Revealing Fracture Planes with a High-Resolution Catalog of Induced
Microearthquakes
- Chengping Chai,
- Monica Maceira,
- Hector Santos-Villalobos,
- Singanallur Venkatakrishnan,
- Martin Schoenball,
- Pengcheng Fu,
- Clifford Thurber,
- Paul Schwering,
- Timothy Johnson,
- Hunter Knox
Singanallur Venkatakrishnan
Oak Ridge National Laboratory
Author ProfileAbstract
Seismic sensors and seismic imaging have been widely used to monitor the
geophysical properties of the subsurface. As subsurface engineering
techniques advance, more precise monitoring systems are required.
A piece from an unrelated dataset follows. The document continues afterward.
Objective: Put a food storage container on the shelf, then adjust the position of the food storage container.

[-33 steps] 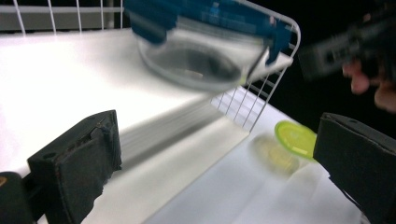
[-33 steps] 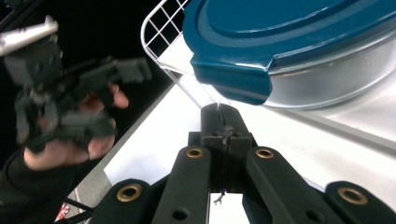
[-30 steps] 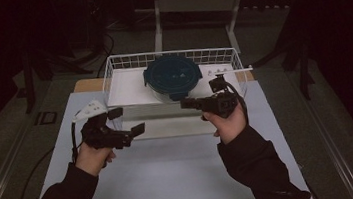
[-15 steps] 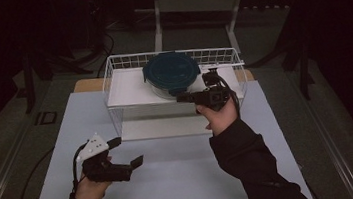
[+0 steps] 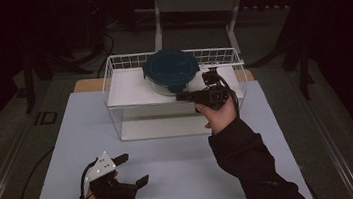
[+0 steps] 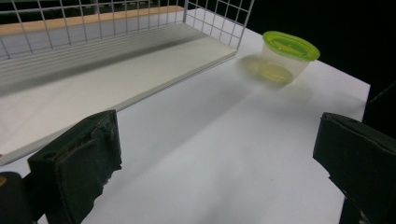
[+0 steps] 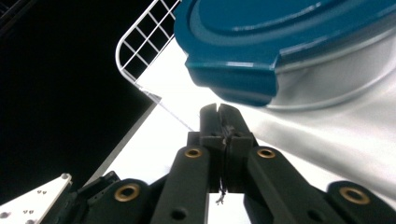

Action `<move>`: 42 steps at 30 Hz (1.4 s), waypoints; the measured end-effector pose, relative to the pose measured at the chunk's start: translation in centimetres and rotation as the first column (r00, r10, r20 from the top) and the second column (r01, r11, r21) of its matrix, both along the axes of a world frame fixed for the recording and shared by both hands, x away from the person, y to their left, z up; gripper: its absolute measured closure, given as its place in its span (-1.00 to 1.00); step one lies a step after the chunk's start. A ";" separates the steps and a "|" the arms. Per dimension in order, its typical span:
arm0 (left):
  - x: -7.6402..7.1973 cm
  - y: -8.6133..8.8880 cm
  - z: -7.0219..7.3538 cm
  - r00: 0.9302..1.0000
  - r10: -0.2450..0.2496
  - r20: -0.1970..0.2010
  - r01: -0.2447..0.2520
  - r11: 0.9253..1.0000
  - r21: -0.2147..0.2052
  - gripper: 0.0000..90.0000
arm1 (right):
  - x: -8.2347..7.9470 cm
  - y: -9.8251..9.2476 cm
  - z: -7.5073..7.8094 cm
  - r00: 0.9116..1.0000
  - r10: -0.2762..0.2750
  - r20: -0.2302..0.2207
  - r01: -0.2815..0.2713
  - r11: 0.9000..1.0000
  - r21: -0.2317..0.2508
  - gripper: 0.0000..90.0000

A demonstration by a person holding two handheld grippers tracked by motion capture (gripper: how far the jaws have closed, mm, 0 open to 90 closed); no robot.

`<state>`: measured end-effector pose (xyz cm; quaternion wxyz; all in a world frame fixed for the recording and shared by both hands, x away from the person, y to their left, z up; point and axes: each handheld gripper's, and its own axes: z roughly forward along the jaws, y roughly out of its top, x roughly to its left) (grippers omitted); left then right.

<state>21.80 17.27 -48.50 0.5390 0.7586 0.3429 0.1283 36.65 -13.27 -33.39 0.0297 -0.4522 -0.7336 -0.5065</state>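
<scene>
**Right gripper closed beside the blue-lidded container, left gripper low and wide open**

Here is the right gripper (image 5: 180,97), held level at the front right of the white wire basket (image 5: 110,66), and its fingers are pressed flat together with nothing between them. In the right gripper view the two black pads meet in a tight seam, and just past their tips sits the glass container (image 7: 336,79) with its dark blue lid (image 7: 289,28). The tips are just beside the container's lower edge, under the overhang of the lid; whether they touch the glass I cannot tell.

From the high view, the container stands upright on the white shelf (image 5: 128,87) inside the basket, toward the back and a little right of centre, its round lid seated on top. The basket stands at the far middle of the pale desk (image 5: 188,173).

Down at the near left corner of the desk, the left gripper (image 5: 133,170) is low in the person's hand, pointing to the right, with its fingers spread wide apart and holding nothing. The left gripper view bears that out: a black pad at each lower corner, bare desk between them. Farther off in that view, a small clear tub with a lime green lid (image 6: 290,45) stands on the desk, near the basket's corner and well apart from the left gripper.
</scene>
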 end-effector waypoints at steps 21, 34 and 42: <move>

Seismic event catalogs and seismic velocity structures are two of the
major outputs of seismic monitoring systems. Although seismic event
catalogs and velocity structure are often studied separately, published
reports suggest constraining them simultaneously can lead to better
results. We conducted a double-difference seismic tomography analysis to
constrain both the seismic event locations and the 3D seismic velocity
structure. Passive seismic data collected from a geothermal research
project in Lead, South Dakota were used to image a 3D volume on the
scale of tens of meters. Specifically, around 18,500 P-wave and 8,900
S-wave arrival times from 1,874 seismic events were used. Checkerboard
tests showed that the observed data can image the seismically active
region well. We compared tomography results with fixed seismic event
locations against those with updated event locations. Tomography results
with updated event locations showed better fits to the observations and
improved the seismic event catalog, showing sharper patterns compared to
the original one. These patterns helped us monitor the seismically
active fractures since the seismic events were mostly due to hydraulic
stimulations. Two parallel fractures revealed by the updated seismic
event catalog spatially correlated with independent borehole temperature
observations. The average seismic velocity values of the
well-constrained volume agreed to the first order with core sample
measurements and active-source seismic surveys.